> EXERCISE DETAILS:
Copy out each line below exactly as written.
------------
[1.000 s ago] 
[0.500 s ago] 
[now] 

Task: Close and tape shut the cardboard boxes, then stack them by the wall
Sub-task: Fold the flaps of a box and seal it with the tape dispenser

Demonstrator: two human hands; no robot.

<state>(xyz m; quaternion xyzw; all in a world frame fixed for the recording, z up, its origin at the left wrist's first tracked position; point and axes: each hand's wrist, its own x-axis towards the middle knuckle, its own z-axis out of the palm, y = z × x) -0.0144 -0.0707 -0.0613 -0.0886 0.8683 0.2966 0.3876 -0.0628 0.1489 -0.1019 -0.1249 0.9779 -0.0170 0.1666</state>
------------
> WRITTEN RESPONSE:
[1.000 s ago] 
[0.500 s ago] 
[now] 

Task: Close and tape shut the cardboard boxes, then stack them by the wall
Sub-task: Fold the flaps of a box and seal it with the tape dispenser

Demonstrator: two human hands; no robot.

<state>(xyz m; quaternion xyzw; all in a world frame fixed for the recording, z up, its origin at the left wrist's first tracked position; point and axes: each hand's wrist, its own x-axis towards the middle knuckle, its own z-axis out of the palm, y = z × x) -0.0144 -0.0707 -0.0613 -0.0886 0.8683 0.2966 0.3876 -0.0628 0.1489 -0.1019 -0.1249 0.9779 -0.0170 0.1666</state>

There is no more to the output, and the exercise is done.